- WHAT TO PRODUCE:
Set down every entry again word for word, please, but skip the pictures.

- GIVEN RECORDS:
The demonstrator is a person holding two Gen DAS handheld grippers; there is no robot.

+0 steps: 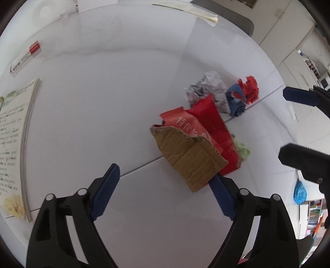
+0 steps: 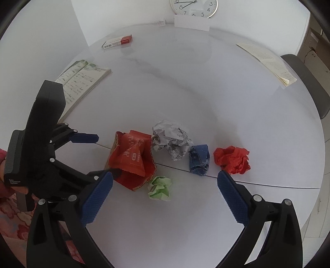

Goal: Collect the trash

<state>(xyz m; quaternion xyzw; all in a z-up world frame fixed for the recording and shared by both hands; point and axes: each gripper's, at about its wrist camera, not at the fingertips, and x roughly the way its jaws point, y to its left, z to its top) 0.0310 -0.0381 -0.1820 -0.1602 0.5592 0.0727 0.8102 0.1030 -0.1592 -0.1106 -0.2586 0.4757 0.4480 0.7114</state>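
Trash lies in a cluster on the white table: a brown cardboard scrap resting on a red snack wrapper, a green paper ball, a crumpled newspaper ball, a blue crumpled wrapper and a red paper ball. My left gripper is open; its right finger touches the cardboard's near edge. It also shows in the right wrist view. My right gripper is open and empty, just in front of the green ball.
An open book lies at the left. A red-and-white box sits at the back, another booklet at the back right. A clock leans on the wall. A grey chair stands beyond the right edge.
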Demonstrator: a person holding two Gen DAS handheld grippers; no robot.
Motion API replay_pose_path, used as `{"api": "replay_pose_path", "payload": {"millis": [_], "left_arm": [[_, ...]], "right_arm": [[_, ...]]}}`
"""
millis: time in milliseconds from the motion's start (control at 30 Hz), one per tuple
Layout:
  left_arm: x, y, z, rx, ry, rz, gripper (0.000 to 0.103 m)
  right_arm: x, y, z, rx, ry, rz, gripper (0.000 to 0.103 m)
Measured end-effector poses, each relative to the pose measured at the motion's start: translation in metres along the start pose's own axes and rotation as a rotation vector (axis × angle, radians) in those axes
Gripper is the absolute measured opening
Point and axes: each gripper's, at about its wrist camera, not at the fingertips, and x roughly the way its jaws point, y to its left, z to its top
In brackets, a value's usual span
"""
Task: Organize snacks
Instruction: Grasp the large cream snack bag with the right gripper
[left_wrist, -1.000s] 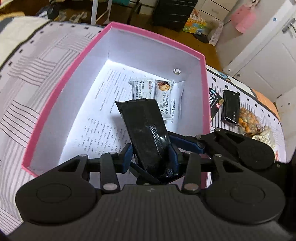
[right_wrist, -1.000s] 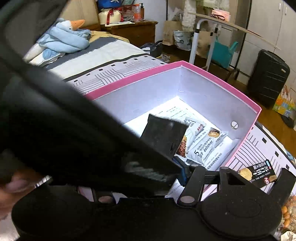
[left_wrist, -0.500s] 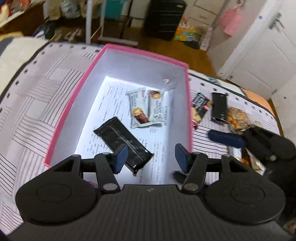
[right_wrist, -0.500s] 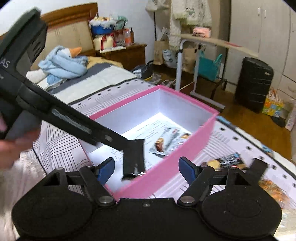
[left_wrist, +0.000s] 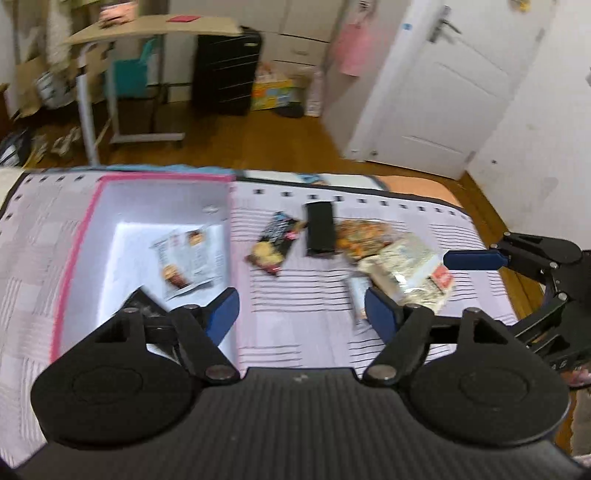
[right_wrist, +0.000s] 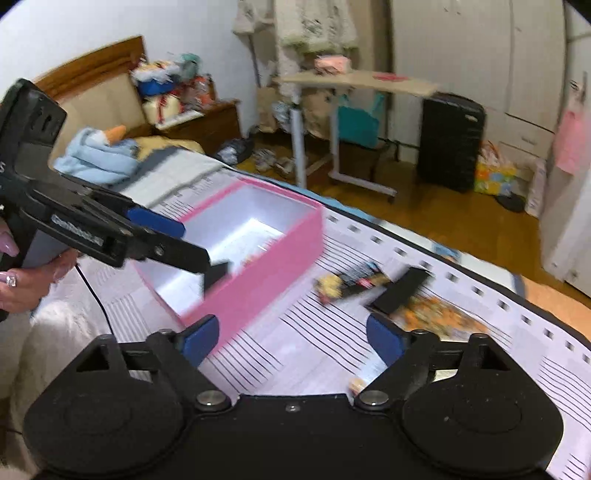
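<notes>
Left tool (left_wrist: 301, 314): jaws wide, just been opening, nothing between them. Right tool (right_wrist: 291, 341): same, spread wide after opening, empty. Both hang over the striped bedspread (left_wrist: 295, 302), between the box and the loose snacks.

Pink box (left_wrist: 79, 236) sits on the bed, left in the left wrist view. Inside: 2 pale wrapped bars (left_wrist: 188, 258) side by side, plus 1 black packet (left_wrist: 142, 304) at the near edge, mostly hidden behind the left tool's finger.

Outside, beside the box: 1 dark cookie packet (left_wrist: 275, 242), 1 black bar (left_wrist: 320, 229), 1 orange snack bag (left_wrist: 364, 234), 1 pale crinkly bag (left_wrist: 406, 269), 1 small silver packet (left_wrist: 357, 295) nearest. 5 loose, though blur makes the count unsure.

Risks, as judged: the loose packets overlap, so closing on 1 may drag or pinch its neighbour. Foil wrappers on soft bedding may slip or sink under the pads. The 2 tools are close and could collide.
</notes>
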Motion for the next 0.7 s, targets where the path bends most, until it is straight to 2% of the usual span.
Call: {"api": "replay_pose_path", "payload": {"millis": [200,367,467,567,633,700], "left_arm": [[0.039,-0.036,0.008,0.022,0.018,-0.101,0.086],[0.082,-0.059,0.009,0.005,0.033,-0.076,0.087],[0.116,-0.068,0.006,-0.029,0.056,-0.058,0.087],[0.151,-0.069,-0.002,-0.114,0.105,-0.086,0.084],[0.170,-0.073,-0.009,-0.160,0.104,-0.086,0.084],[0.187,-0.082,-0.016,-0.161,0.101,-0.088,0.084]], "right_arm": [[0.001,-0.053,-0.025,0.010,0.053,-0.092,0.098],[0.022,-0.107,-0.049,0.044,0.078,-0.185,0.098],[0.037,-0.154,-0.061,0.180,0.057,-0.172,0.098],[0.054,-0.198,-0.071,0.348,0.057,-0.139,0.097],[0.065,-0.223,-0.080,0.461,0.057,-0.101,0.095],[0.074,-0.240,-0.087,0.535,0.050,-0.068,0.095]]}}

- RESULT:
The demonstrator is a person holding two Gen DAS handheld grippers; there is no robot.

+0 steps: 
+0 steps: 

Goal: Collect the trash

<state>(xyz m; quaternion xyzw; all in a z-up world frame fixed for the recording and shared by both hands; point and axes: each gripper's, at about its wrist camera, not at the fingertips, and x roughly the way its jaws point, y to its left, z to its top) 0.0310 -0.0381 -0.1820 -0.1602 0.5592 0.0727 0.8102 0.1030 -0.1592 -0.1106 -0.2586 0.4757 0.4480 0.7114</state>
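Trash lies in a cluster on the white table: a brown cardboard scrap resting on a red snack wrapper, a green paper ball, a crumpled newspaper ball, a blue crumpled wrapper and a red paper ball. My left gripper is open; its right finger touches the cardboard's near edge. It also shows in the right wrist view. My right gripper is open and empty, just in front of the green ball.
An open book lies at the left. A red-and-white box sits at the back, another booklet at the back right. A clock leans on the wall. A grey chair stands beyond the right edge.
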Demonstrator: a person holding two Gen DAS handheld grippers; no robot.
Motion API replay_pose_path, used as `{"api": "replay_pose_path", "payload": {"millis": [_], "left_arm": [[_, ...]], "right_arm": [[_, ...]]}}`
"""
millis: time in milliseconds from the motion's start (control at 30 Hz), one per tuple
Layout:
  left_arm: x, y, z, rx, ry, rz, gripper (0.000 to 0.103 m)
  right_arm: x, y, z, rx, ry, rz, gripper (0.000 to 0.103 m)
Measured end-effector poses, each relative to the pose measured at the motion's start: translation in metres along the start pose's own axes and rotation as a rotation vector (axis × angle, radians) in those axes
Gripper is the absolute measured opening
Point and axes: each gripper's, at about its wrist camera, not at the fingertips, and x roughly the way its jaws point, y to its left, z to its top
In brackets, a value's usual span
"""
Task: Organize snacks
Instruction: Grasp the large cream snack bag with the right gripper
[left_wrist, -1.000s] 
[right_wrist, -1.000s] 
[left_wrist, -0.500s] 
[right_wrist, -0.500s] 
[left_wrist, +0.000s] 
[right_wrist, +0.000s] 
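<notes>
Left tool (left_wrist: 301, 314): jaws wide, just been opening, nothing between them. Right tool (right_wrist: 291, 341): same, spread wide after opening, empty. Both hang over the striped bedspread (left_wrist: 295, 302), between the box and the loose snacks.

Pink box (left_wrist: 79, 236) sits on the bed, left in the left wrist view. Inside: 2 pale wrapped bars (left_wrist: 188, 258) side by side, plus 1 black packet (left_wrist: 142, 304) at the near edge, mostly hidden behind the left tool's finger.

Outside, beside the box: 1 dark cookie packet (left_wrist: 275, 242), 1 black bar (left_wrist: 320, 229), 1 orange snack bag (left_wrist: 364, 234), 1 pale crinkly bag (left_wrist: 406, 269), 1 small silver packet (left_wrist: 357, 295) nearest. 5 loose, though blur makes the count unsure.

Risks, as judged: the loose packets overlap, so closing on 1 may drag or pinch its neighbour. Foil wrappers on soft bedding may slip or sink under the pads. The 2 tools are close and could collide.
</notes>
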Motion for the next 0.7 s, targets where the path bends most, until it is straight to 2% of the usual span.
Call: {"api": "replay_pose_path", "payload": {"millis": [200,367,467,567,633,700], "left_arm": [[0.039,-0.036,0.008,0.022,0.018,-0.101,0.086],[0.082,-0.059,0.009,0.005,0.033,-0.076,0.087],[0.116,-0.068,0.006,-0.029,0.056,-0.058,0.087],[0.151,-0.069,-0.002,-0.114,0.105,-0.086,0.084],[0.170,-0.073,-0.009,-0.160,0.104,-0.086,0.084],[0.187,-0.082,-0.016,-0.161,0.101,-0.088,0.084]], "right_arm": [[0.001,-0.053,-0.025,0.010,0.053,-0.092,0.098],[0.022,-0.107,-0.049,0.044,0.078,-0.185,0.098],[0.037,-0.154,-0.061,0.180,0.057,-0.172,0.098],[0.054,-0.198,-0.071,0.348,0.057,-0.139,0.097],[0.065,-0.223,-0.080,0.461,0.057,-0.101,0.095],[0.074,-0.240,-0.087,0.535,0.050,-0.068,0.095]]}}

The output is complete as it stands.